> _EXERCISE GOAL_
Write out the entries below exactly, from the first line to the one with "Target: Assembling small", both ends included.

Segment Start: SUPPLIED RECORDS

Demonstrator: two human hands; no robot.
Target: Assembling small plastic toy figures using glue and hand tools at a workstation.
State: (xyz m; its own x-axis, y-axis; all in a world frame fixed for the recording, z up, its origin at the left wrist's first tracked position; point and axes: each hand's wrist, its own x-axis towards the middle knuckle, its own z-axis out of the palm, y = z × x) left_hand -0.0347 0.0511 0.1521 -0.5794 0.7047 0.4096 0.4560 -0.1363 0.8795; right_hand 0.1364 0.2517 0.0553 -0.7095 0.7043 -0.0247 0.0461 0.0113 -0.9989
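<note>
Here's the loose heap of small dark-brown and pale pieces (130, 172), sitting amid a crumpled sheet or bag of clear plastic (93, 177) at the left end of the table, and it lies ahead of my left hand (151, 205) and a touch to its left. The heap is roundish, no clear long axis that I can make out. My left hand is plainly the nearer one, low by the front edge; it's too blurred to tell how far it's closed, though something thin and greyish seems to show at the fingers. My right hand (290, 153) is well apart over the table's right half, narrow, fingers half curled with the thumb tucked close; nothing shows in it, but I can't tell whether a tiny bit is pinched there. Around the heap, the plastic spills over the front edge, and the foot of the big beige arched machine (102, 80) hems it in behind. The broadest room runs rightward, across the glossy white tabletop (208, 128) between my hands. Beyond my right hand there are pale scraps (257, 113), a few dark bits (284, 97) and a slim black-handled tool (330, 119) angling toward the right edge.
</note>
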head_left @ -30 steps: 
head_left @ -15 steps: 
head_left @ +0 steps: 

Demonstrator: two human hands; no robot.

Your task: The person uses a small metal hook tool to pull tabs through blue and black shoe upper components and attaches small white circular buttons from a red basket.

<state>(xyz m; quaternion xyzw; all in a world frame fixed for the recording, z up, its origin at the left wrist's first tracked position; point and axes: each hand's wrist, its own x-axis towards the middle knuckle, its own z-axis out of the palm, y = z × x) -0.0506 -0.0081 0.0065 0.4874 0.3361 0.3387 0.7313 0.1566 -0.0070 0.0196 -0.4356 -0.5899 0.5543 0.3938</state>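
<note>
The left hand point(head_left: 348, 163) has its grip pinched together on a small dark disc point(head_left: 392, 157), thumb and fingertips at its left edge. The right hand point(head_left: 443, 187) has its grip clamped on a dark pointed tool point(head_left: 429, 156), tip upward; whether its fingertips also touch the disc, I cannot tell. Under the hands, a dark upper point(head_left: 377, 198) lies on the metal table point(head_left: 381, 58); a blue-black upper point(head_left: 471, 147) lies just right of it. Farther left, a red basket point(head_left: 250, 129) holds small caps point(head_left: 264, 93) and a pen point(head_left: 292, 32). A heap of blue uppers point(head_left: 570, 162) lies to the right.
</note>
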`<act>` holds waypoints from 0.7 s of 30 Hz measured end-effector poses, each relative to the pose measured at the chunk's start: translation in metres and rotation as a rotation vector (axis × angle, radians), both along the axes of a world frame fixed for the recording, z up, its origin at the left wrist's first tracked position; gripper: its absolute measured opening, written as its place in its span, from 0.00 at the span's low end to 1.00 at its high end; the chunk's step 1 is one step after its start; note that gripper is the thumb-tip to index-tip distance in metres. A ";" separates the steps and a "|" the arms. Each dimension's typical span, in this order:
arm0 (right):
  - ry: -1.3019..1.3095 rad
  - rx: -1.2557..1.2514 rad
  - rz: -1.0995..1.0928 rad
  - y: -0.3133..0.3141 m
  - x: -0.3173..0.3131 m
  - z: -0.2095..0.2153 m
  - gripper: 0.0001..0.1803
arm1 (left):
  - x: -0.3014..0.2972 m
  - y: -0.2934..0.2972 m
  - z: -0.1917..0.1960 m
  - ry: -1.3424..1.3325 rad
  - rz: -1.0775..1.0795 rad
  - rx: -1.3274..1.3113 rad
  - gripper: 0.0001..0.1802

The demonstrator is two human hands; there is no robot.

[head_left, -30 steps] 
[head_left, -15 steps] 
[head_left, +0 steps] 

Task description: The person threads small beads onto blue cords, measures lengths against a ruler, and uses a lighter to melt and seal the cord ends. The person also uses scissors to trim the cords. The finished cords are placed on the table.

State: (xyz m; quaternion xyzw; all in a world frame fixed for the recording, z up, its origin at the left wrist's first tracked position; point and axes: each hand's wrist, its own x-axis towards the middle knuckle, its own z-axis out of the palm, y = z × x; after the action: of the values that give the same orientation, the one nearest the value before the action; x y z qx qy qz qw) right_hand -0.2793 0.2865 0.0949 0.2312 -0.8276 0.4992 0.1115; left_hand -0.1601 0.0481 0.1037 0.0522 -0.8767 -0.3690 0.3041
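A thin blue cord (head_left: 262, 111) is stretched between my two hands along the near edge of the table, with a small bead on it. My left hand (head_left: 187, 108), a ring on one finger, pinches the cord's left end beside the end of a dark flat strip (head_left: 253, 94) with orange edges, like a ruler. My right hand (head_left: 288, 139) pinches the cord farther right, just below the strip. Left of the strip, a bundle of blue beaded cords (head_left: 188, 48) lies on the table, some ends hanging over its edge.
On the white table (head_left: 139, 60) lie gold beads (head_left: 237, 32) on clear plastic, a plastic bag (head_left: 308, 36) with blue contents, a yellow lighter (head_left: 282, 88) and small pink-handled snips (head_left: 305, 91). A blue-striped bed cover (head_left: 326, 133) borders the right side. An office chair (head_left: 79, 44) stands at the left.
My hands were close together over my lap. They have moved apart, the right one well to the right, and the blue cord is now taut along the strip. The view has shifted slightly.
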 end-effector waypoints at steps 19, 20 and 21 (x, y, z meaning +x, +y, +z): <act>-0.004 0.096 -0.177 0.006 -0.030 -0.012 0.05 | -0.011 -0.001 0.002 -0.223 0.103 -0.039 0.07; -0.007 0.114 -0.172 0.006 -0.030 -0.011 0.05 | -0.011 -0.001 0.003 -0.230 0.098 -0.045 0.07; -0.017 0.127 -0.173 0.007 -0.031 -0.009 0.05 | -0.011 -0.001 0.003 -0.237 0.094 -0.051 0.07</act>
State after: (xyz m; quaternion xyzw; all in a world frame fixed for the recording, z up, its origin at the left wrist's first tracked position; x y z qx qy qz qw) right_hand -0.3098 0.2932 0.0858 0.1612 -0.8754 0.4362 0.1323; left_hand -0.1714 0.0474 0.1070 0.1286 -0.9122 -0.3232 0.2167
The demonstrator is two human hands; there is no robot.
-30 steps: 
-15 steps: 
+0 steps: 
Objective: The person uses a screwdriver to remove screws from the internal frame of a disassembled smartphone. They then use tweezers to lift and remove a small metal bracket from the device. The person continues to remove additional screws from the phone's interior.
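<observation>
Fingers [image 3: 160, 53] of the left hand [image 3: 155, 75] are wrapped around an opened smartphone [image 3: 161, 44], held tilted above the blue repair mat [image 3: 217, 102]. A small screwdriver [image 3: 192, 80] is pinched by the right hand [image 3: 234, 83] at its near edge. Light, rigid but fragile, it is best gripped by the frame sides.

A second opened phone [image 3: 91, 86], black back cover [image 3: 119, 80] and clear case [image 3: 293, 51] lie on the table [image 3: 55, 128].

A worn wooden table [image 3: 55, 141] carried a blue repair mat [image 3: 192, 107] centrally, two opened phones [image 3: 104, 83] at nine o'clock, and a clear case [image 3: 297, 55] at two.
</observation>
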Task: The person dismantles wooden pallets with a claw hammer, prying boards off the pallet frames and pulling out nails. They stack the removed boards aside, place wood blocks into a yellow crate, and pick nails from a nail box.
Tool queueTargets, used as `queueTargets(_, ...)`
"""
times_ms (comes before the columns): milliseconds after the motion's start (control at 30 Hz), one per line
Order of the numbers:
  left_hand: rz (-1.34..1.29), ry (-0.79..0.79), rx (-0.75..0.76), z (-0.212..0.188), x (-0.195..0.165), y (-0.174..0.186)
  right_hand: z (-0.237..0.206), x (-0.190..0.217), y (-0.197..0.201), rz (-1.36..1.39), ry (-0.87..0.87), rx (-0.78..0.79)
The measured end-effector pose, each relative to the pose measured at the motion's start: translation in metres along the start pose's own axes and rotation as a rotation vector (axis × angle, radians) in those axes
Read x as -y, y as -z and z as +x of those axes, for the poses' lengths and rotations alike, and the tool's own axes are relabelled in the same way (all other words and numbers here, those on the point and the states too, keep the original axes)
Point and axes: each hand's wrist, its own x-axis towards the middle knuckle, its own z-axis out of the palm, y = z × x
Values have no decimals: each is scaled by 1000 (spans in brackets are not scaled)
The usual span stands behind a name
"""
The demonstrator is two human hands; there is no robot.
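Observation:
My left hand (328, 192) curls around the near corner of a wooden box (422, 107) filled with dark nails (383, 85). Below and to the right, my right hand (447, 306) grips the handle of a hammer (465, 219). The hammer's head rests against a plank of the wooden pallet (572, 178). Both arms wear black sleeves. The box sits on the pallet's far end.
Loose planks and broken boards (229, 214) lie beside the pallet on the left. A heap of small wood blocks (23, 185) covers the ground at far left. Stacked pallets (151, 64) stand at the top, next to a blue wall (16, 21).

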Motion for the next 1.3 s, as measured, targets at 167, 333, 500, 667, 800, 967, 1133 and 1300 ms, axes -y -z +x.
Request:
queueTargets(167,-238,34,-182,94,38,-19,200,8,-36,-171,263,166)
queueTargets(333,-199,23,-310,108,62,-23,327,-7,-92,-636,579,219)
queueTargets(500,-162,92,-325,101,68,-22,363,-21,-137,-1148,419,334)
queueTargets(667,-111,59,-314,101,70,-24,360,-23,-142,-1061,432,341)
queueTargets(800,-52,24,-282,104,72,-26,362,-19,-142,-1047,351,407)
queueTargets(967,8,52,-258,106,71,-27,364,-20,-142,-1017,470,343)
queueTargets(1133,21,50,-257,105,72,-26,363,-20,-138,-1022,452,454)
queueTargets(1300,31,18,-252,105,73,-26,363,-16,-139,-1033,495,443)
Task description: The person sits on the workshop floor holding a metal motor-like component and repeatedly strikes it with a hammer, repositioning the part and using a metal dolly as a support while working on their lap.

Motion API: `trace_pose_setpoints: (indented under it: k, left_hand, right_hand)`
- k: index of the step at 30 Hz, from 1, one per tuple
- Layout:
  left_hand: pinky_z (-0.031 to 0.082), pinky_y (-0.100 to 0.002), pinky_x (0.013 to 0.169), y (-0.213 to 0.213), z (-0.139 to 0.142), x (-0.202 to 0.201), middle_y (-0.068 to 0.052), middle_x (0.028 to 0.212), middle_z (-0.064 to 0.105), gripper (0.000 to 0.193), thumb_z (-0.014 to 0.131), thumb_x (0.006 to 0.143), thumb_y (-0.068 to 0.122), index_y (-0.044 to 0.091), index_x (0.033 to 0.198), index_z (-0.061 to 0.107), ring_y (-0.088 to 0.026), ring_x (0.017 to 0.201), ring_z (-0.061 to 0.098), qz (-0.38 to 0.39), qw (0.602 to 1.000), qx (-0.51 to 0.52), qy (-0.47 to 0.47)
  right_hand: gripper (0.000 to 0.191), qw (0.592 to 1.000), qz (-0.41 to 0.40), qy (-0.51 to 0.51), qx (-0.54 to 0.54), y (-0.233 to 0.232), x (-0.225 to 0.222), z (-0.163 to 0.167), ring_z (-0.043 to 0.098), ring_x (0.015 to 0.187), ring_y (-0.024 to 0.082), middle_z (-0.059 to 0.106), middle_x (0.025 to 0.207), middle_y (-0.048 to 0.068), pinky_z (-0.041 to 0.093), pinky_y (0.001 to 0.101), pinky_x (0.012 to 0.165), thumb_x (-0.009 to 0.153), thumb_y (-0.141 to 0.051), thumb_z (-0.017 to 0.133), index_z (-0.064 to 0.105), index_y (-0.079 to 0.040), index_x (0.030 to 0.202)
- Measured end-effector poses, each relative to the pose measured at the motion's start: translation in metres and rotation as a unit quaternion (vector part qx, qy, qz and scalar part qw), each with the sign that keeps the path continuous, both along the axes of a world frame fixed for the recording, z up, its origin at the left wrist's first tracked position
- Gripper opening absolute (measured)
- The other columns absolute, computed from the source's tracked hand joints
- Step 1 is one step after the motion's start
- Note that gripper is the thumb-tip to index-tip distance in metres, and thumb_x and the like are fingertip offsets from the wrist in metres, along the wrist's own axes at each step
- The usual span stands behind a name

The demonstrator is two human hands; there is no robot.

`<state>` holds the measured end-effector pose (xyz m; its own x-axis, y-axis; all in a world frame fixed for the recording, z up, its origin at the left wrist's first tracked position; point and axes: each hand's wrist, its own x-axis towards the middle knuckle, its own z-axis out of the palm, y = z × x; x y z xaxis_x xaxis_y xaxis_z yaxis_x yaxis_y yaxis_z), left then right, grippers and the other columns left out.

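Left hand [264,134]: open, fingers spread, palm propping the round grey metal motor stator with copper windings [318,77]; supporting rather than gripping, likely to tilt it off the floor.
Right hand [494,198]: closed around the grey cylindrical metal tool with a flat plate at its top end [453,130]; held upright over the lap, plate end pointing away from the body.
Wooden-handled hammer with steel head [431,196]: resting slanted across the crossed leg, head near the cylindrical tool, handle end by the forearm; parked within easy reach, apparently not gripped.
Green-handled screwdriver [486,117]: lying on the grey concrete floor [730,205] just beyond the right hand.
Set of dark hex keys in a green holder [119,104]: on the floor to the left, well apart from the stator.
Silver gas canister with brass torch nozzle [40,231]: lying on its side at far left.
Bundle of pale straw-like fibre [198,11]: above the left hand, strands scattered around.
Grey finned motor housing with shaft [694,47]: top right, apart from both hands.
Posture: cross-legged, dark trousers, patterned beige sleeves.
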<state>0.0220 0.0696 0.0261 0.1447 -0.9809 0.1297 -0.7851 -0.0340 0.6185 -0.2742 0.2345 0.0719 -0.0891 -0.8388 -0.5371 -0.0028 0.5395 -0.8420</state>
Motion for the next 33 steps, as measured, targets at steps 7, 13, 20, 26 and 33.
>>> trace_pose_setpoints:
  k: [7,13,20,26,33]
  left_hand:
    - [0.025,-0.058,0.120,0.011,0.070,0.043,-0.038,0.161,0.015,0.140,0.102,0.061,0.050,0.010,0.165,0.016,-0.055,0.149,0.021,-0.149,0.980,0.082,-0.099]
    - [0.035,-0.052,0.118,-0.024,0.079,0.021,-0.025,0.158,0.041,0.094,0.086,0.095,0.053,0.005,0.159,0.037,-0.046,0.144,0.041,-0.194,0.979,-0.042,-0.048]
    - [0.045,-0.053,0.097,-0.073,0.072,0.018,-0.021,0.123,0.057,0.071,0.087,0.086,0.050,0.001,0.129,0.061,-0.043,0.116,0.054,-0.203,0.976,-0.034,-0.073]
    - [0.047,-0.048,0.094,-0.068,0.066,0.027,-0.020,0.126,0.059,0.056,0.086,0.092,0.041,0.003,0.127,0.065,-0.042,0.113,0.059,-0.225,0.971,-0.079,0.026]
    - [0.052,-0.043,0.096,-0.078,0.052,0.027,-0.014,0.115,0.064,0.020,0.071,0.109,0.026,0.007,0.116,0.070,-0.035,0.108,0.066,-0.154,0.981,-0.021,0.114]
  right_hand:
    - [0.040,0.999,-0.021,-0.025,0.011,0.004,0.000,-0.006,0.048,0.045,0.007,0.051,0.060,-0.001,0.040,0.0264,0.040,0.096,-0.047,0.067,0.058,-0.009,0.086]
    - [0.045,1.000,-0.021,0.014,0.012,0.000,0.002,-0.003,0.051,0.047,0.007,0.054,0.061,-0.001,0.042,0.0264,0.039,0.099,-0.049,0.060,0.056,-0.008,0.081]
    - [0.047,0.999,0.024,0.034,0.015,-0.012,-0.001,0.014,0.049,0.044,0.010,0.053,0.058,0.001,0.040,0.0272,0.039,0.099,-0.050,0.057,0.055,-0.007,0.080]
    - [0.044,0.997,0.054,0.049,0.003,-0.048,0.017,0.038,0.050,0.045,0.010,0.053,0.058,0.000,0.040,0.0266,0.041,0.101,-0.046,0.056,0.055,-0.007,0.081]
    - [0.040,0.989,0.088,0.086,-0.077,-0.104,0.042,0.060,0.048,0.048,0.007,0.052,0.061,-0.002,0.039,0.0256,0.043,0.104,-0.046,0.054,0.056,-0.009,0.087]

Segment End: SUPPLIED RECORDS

> _SOLVED EXERCISE_
Demonstrator: two human hands; no robot.
Target: Assembling small plastic toy figures using glue and hand tools at a workstation.

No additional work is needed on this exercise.